▸ **TASK BRIEF**
Give back only one number: how many lines in the data below contain the word "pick".

▸ **DATA SUPPLIED**
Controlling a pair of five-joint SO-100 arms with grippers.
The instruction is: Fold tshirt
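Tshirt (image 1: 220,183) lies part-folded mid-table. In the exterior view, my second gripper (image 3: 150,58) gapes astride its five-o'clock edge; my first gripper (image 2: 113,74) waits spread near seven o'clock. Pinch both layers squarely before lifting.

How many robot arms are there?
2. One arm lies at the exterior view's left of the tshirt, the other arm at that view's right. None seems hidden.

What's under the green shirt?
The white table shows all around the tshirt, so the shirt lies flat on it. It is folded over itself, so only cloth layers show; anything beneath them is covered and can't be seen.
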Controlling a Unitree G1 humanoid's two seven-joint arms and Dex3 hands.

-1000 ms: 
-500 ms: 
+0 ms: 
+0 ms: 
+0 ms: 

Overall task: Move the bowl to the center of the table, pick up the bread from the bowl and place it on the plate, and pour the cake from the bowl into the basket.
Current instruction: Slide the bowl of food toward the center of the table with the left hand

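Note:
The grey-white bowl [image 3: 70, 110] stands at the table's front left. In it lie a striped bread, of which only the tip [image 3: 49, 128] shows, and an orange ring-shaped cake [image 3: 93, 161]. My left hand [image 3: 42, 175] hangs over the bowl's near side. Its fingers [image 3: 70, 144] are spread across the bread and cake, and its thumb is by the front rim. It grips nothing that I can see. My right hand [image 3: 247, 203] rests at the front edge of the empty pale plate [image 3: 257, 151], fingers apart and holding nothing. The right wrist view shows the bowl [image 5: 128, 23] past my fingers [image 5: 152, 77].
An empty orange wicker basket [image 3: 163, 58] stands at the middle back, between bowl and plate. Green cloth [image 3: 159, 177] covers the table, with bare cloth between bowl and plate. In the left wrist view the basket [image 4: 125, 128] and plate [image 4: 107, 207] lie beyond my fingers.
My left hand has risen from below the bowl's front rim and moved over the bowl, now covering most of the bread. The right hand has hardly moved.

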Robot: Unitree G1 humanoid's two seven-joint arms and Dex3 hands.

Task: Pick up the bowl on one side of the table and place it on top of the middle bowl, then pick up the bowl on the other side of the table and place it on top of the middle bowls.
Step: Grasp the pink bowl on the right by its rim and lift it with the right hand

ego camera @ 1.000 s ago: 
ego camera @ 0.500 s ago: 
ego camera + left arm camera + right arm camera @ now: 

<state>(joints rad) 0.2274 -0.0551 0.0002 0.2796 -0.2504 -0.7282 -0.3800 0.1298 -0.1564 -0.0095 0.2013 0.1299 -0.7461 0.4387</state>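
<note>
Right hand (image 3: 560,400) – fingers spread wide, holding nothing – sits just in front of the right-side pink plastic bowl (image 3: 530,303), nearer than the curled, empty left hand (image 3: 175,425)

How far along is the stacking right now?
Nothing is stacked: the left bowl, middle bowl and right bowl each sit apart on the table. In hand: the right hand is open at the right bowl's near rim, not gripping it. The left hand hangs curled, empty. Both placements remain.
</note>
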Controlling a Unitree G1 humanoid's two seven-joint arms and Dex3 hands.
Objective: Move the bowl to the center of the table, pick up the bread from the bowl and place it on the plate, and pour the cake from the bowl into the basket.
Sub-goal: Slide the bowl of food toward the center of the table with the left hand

▸ **ANSWER BOX**
3